У меня голова закружилась от услышанного, и я закрыла глаза. Как можно было ради денег пойти на такое?! Лишать жизни людей, чтобы получить органы! Вот нелюди!
— Тебе плохо? — забеспокоился Стас. — Вызвать врача?
— Не надо, уже лучше. — Не хочу его огорчать — меня переполняет чувство благодарности к нему. — Я тебе обязана жизнью, Стас!
— Опоздай мы на несколько минут, и с тобой было бы покончено. Увидел тебя безжизненно раскинувшейся на столе…
Он сокрушенно покачал головой, а его глазки лукаво забегали. Я покраснела: Стас видел меня совершенно голой! Чтобы справиться со смущением, я осторожно притронулась к забинтованной голове:
— Получить здоровенным молотком по темечку…
— Твоя головушка оказалась крепкой. А оперативно прибывшие реаниматоры даже привели тебя в чувство. У тебя были пьяные глаза, словно ты бухала целую ночь. Но ты все же вкратце рассказала, откуда тебя похитили и кто. Это здорово нам помогло, так как их самого главного никто в глаза не видел, он контактировал только с директором конторы, который сумел сбежать. Известно только прозвище главного…
— Граф! — вырвалось у меня. — Граф позвонил патологоанатому, перед тем как меня тюкнули по голове, чтобы без помех выпотрошить. — Тут мне стало дурно от своих же слов.

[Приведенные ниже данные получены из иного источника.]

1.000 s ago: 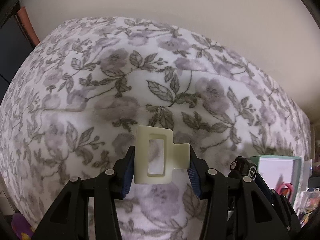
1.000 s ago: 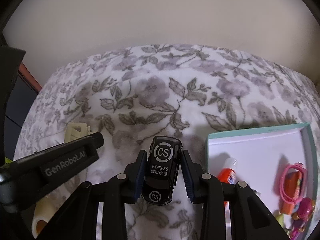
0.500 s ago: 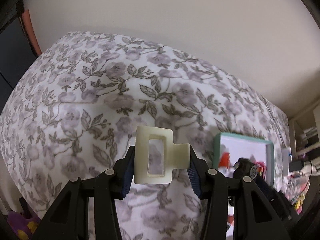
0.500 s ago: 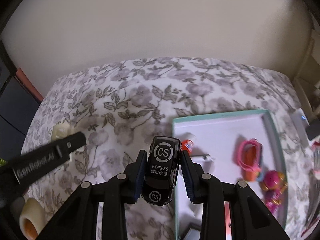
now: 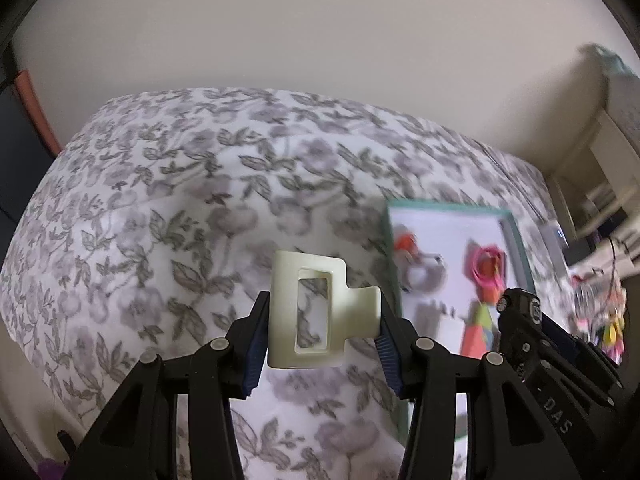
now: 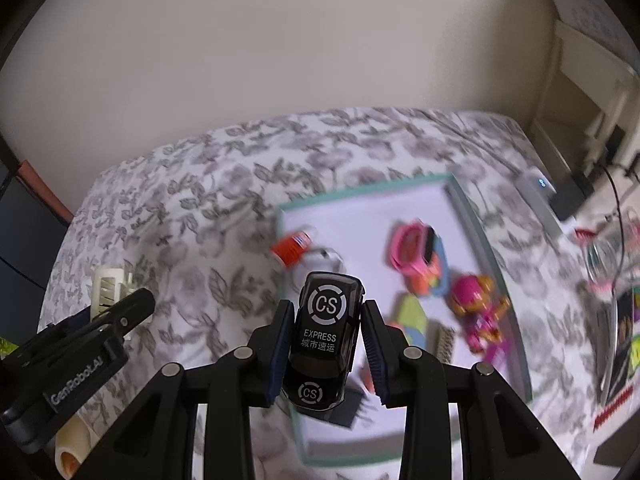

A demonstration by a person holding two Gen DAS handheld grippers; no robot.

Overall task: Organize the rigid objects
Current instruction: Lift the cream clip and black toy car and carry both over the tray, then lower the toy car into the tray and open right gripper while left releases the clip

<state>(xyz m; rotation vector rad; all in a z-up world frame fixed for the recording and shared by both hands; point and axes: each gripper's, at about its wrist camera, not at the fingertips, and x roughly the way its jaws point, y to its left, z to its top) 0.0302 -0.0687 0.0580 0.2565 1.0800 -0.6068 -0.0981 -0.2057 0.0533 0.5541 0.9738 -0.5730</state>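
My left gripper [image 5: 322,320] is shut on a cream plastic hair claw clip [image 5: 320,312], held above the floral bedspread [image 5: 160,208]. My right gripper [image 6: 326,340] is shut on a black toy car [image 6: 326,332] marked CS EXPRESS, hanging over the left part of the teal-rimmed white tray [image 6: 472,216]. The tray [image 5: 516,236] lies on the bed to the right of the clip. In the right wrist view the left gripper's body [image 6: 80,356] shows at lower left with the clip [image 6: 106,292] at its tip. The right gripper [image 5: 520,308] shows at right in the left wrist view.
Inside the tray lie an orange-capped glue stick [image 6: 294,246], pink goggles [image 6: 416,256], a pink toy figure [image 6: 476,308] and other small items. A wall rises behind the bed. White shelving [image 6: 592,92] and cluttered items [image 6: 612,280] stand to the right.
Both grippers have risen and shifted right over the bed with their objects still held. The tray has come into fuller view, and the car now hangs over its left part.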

— Все верно. Твои свидетельства, хотя ты была не вполне адекватна, и номер телефона звонившего говорят о том, что за всем этим может стоять Мартин Леонидович Фекете. К сожалению, от тоже скрылся. Ищем. У тебя нет предположений, где он может быть? Куда мог уехать?
— Не знаю…
— Попытайся вспомнить, что он тебе говорил. Он мог невзначай упомянуть приятеля, родственника… Словом, повспоминай, ведь ты и в больнице с ним неоднократно беседовала.

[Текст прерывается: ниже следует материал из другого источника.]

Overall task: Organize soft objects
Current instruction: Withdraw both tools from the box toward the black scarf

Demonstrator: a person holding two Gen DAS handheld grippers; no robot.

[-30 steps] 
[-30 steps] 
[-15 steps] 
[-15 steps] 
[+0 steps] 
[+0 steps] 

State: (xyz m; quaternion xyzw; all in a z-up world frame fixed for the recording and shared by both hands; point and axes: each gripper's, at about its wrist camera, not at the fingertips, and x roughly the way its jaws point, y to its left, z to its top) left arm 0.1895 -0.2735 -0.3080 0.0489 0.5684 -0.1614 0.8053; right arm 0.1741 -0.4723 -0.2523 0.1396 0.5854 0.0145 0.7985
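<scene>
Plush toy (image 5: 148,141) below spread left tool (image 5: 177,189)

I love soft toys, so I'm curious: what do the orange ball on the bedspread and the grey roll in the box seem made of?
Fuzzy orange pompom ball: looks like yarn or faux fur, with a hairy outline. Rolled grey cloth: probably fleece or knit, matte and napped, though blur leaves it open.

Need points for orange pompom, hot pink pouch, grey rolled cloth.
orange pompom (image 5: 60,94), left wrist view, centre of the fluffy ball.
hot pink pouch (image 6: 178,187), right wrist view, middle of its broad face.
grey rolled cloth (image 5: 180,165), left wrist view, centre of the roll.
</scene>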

— Мартин говорил, что загородный дом у них на двоих со сводным братом.
— Это дело! — обрадовался Стас. — Сводный брат! Раз дом на двоих, значит, они довольно близки. Пороемся в биографии Фекете. Спасибо, Иванна, я знал, что не уйду от тебя с пустыми руками.

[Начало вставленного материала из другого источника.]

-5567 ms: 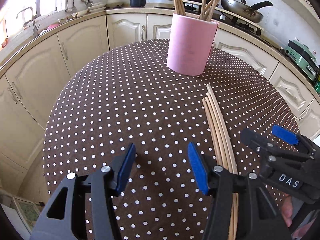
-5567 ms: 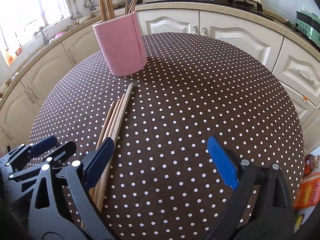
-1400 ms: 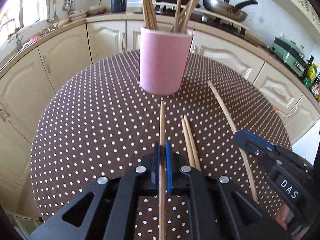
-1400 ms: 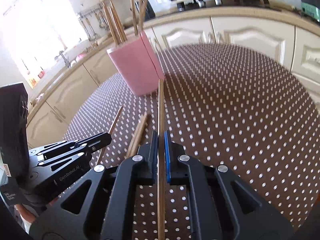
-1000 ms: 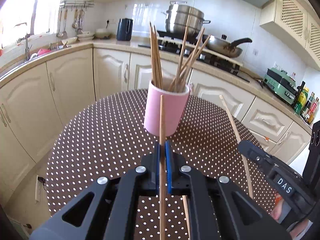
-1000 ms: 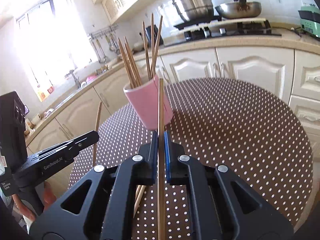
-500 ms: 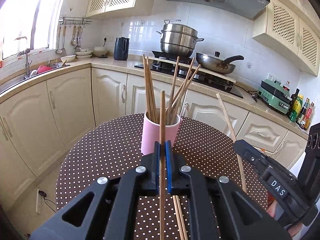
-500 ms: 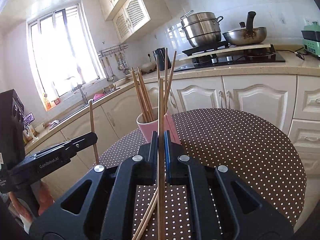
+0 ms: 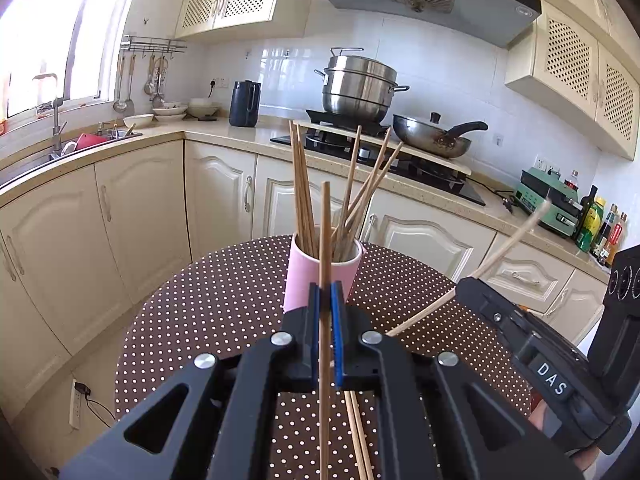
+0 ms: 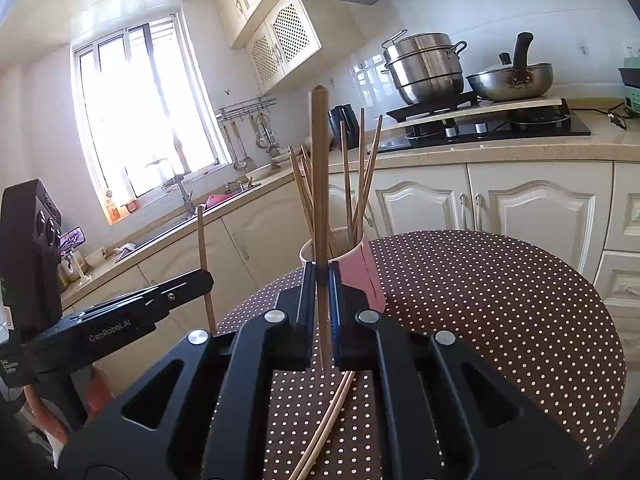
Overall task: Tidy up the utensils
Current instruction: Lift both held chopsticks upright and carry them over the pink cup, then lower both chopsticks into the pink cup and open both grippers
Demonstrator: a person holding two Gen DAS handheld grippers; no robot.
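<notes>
The pink cup [image 9: 320, 276] stands on the dotted table [image 9: 208, 312], already bristling with chopsticks. The left gripper [image 9: 325, 312] is clamped on one stick [image 9: 325, 240]; the right gripper [image 10: 322, 292] is clamped on another [image 10: 319, 176]. Both sticks are off the table, just short of the cup. Two loose sticks [image 9: 356, 432] lie on the cloth below. The likely trouble: a tip catches the crowded sticks or the rim and tips the cup, or the two sticks clash if both go in together. Thin round sticks may also pivot in the pads.
</notes>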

— Я до сих пор подозреваемая? Выходит, из больницы попаду в тюрьму или сумасшедший дом?
— Зачем так трагично, Иванна? Ты давай, лечись. Пробудешь здесь около месяца — таков вердикт врачей. Тут нормальные условия, а за это время я расхлебаю заваренную тобой кашу. Ведь тебя подозревают еще и в убийстве археолога.
— Тонича?!
— Тут все серьезно. Есть свидетели, что накануне убийства вы ссорились. Обнаружены твои отпечатки пальцев в арендуемой им квартире. Хотя даже в Интернете можно прочитать, как можно перенести отпечатки с одного предмета на другой. Но в суде результаты дактилоскопической экспертизы являются серьезным доказательством.
— Женщина, которая жила вместе с этим археологом… Ее нашли?
— Вроде такая была, но никто ничего о ней не знает. Она тоже в списке подозреваемых. Ищем.
Об Илоне я ничего не могу сообщить Стасу, так как формально ее не существует. Ведь не скажешь же ему, что она ведьма-убийца, попавшая в наше время из Средневековья! Тогда он наверняка упечет меня в психушку.
Дверь в палату открылась, вошла медсестра, за ее спиной замечаю милиционера. Стас перехватил мой взгляд.
— Ваше время истекло, больной нужен покой, — строго произнесла медсестра, глядя на Стаса.
— Ты под охраной, не бойся, что Мартин может тебя навестить. — Фальшиво улыбаясь, Стас поднялся.
— Милиция меня стережет, чтобы я не сбежала?